> _Task description_: Write out only the lines running from the one that contains "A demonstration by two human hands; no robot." to the end of the material, both ends included.

> _Information supplied_:
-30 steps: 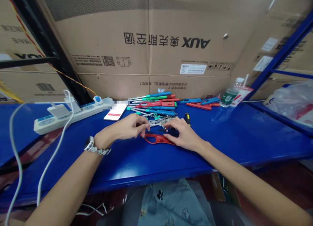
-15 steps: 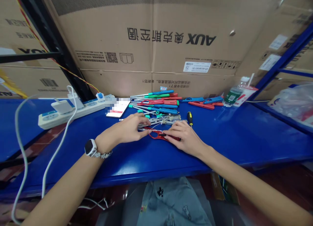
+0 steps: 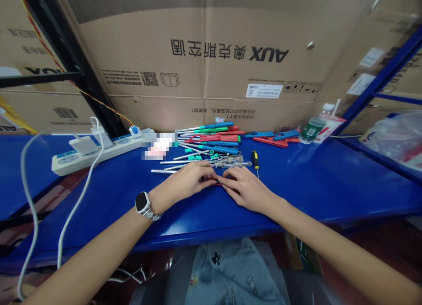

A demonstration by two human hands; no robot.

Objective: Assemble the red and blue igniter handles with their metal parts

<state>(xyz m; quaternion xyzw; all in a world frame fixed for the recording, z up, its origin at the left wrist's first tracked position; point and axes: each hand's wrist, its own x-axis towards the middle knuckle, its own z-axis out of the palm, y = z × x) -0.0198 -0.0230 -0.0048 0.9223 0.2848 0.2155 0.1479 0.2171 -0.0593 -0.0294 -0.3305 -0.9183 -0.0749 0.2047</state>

> _Completed task_:
A demonstration by two human hands; no robot.

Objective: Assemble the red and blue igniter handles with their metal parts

<state>(xyz m; quaternion xyzw; all in a world frame fixed for the recording, z up, its origin at the left wrist's first tracked position; point and axes: each hand's wrist, its own x-axis towards the middle knuckle, its own z-axis out of the palm, y = z × x) -0.0198 -0.0230 -0.0048 0.9223 0.2848 0.2155 0.1479 0.2171 -0.0593 -0.0294 -0.3305 -0.9183 -0.0749 0.2047</state>

The exercise calls for nothing further.